_Exercise instructions_
When the line containing "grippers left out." is found in the data below, copy it and each line after it through the line containing "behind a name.", exactly and with no others.

_Provided data_
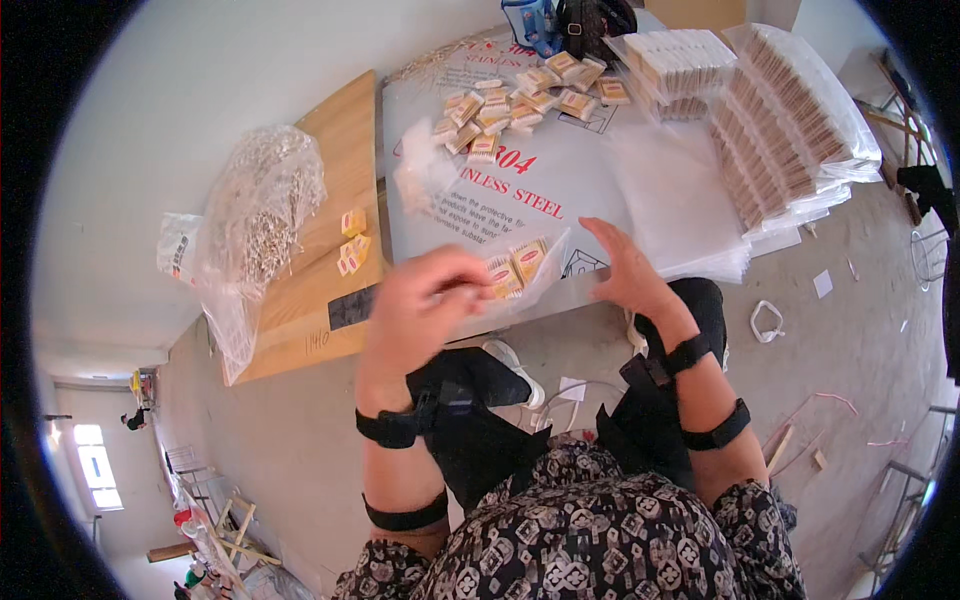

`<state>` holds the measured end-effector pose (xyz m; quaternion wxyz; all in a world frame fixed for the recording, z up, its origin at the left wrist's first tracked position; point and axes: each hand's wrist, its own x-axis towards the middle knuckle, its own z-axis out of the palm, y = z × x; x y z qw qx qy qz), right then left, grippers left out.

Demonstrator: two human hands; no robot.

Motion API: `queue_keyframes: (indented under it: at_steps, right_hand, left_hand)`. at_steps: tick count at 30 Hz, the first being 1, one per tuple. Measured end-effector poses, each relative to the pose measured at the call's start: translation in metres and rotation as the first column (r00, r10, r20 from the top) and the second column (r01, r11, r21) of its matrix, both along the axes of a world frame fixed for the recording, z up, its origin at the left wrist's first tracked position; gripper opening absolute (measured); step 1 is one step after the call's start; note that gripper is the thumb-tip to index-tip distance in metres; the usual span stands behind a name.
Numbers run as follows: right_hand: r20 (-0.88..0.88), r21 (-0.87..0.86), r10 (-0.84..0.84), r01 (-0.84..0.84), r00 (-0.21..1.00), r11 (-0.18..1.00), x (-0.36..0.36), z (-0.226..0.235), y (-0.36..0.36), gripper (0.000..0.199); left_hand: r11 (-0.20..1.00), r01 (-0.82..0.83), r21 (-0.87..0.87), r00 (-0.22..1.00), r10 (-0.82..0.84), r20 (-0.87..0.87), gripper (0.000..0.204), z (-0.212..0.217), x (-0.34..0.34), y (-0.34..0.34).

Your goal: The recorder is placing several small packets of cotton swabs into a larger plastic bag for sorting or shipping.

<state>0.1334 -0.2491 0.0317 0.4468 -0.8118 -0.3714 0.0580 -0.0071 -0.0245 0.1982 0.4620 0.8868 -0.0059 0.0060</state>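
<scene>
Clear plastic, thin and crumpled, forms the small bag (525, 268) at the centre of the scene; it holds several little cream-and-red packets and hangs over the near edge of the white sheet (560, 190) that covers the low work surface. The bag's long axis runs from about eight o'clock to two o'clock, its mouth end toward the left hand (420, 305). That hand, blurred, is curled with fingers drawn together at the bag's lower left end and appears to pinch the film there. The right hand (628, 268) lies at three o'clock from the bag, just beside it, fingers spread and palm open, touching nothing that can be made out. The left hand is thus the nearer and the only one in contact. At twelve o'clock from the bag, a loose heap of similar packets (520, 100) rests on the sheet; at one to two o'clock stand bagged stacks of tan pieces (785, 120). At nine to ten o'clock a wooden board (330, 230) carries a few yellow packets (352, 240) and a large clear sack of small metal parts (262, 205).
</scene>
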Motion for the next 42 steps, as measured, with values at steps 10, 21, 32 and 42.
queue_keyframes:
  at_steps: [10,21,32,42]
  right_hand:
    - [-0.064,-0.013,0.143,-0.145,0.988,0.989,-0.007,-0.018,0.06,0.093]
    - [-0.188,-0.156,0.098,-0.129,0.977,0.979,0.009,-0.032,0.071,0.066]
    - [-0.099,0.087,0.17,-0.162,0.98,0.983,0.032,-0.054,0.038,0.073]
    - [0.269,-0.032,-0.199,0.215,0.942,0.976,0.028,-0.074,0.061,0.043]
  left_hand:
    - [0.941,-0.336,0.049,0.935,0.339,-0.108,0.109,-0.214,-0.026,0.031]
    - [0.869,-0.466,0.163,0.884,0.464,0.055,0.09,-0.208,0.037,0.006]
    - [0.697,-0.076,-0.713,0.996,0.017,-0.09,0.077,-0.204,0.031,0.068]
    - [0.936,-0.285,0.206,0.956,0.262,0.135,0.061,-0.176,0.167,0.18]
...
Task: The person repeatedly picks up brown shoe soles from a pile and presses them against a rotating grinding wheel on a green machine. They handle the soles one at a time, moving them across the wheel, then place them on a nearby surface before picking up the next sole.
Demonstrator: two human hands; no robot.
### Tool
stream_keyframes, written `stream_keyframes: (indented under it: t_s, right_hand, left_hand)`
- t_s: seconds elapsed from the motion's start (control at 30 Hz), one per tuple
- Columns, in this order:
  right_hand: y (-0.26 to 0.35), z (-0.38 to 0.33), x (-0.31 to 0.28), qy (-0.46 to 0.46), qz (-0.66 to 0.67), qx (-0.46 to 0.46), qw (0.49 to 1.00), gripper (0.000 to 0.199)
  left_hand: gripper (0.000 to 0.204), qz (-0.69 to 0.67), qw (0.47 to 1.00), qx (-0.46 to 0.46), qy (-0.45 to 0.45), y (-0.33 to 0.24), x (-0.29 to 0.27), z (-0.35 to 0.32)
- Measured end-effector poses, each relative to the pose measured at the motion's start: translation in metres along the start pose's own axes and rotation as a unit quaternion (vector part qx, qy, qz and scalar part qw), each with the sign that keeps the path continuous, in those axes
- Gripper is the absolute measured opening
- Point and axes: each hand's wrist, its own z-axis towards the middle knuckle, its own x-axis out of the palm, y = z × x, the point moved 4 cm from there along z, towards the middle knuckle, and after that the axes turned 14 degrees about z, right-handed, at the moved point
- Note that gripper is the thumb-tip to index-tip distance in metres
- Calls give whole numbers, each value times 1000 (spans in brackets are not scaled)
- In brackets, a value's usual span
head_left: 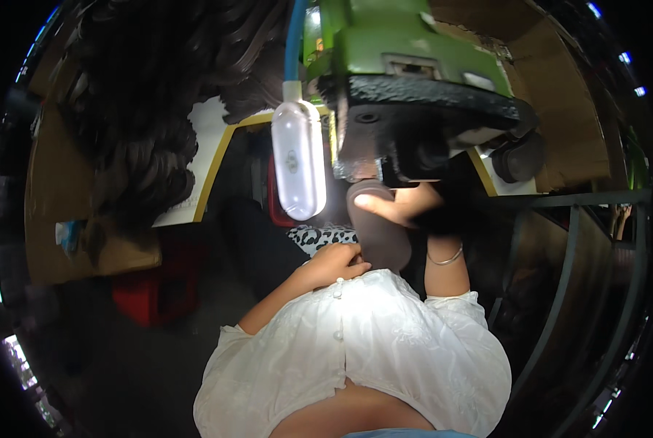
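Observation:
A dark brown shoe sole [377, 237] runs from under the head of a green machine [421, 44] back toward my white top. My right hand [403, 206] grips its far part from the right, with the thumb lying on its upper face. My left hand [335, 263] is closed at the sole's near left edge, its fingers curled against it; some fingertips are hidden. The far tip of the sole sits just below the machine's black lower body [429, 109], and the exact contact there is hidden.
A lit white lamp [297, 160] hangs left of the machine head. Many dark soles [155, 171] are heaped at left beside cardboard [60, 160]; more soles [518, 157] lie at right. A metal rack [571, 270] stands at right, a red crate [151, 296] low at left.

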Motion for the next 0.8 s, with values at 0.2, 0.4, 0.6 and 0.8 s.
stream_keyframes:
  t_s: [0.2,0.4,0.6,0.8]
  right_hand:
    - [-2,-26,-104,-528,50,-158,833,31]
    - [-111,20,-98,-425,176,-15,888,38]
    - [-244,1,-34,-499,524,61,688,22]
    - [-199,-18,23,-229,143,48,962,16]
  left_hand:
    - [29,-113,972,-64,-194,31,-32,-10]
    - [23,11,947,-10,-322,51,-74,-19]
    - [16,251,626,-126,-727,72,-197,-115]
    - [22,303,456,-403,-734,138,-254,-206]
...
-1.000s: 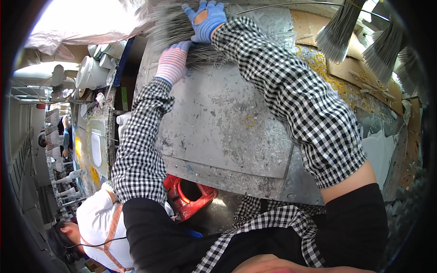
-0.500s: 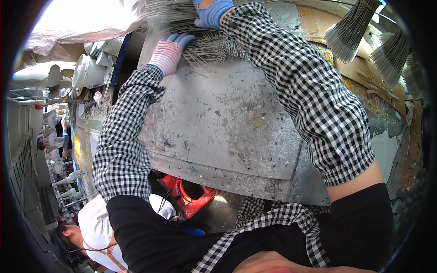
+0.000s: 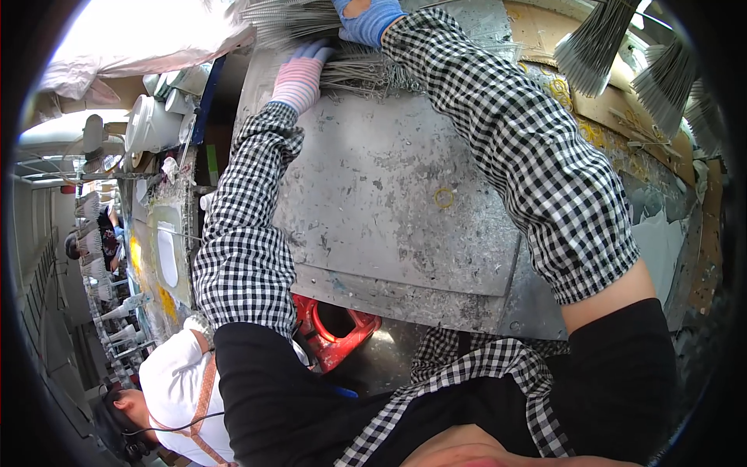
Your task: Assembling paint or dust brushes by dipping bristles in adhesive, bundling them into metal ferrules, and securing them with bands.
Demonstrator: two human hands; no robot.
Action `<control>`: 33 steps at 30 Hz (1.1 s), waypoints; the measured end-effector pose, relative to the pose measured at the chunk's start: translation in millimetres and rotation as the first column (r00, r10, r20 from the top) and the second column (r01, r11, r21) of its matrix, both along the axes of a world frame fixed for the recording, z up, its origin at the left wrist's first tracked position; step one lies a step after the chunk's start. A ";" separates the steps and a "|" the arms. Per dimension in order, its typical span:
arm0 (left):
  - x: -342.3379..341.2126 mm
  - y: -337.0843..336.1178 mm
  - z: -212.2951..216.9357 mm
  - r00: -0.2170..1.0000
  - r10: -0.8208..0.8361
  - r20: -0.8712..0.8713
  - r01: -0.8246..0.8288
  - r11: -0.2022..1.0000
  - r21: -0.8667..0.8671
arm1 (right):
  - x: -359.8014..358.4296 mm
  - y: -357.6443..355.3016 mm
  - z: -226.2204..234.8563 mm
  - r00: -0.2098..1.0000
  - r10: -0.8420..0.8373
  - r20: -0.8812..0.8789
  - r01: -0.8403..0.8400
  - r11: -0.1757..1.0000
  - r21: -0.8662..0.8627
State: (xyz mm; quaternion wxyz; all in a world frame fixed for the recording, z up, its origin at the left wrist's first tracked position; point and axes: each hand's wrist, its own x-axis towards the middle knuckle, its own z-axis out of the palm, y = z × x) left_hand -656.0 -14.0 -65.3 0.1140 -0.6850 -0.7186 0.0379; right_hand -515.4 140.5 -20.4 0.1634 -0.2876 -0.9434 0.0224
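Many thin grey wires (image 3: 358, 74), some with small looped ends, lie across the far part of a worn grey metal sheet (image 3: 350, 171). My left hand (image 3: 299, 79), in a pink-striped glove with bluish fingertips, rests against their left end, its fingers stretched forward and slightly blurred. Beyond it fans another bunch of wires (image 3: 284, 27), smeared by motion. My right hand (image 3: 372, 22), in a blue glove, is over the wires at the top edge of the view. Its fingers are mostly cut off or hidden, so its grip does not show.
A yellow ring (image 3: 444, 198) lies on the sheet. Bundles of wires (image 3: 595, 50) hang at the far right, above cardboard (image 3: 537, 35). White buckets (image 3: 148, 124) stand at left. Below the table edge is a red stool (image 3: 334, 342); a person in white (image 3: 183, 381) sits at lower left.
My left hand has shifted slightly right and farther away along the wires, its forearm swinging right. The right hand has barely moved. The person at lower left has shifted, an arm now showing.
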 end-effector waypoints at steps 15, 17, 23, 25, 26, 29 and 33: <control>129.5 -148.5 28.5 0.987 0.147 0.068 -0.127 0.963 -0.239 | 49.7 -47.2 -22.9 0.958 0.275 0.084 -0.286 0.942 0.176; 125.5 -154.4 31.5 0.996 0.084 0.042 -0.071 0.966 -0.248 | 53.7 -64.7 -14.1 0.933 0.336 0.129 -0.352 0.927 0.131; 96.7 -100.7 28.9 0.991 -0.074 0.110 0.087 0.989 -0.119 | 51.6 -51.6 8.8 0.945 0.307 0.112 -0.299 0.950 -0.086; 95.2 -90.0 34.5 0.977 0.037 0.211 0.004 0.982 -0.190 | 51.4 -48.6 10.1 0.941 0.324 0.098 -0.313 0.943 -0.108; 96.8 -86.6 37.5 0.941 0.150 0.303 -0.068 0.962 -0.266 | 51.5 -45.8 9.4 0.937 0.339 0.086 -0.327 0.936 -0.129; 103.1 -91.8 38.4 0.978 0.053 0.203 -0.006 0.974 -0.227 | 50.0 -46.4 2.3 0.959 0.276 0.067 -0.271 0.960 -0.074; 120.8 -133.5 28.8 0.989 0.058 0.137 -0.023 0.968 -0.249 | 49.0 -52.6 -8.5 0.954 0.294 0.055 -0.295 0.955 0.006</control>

_Result below_
`<state>` holds the measured end-effector pose (xyz m; quaternion wxyz; all in a world frame fixed for the recording, z up, its origin at the left wrist's first tracked position; point and axes: each hand's wrist, its own x-axis towards the middle knuckle, its own z-axis out of the palm, y = z × x; x y z qw qx qy qz), right then left, grippers left out.

Demonstrator: two human hands; no robot.

Motion API: `queue_keyframes: (indented under it: at_steps, right_hand, left_hand)`. at_steps: tick count at 30 Hz, the first being 1, one per tuple. Measured end-effector poses, each relative to the pose measured at the call's start: translation in metres and rotation as the first column (r00, r10, r20 from the top) and the second column (r01, r11, r21) of its matrix, both along the axes of a world frame fixed for the recording, z up, its origin at the left wrist's first tracked position; gripper opening absolute (measured); step 1 is one step after the call's start; note that gripper is the thumb-tip to index-tip distance in metres; the usual span stands behind a name.

The output shown is complete.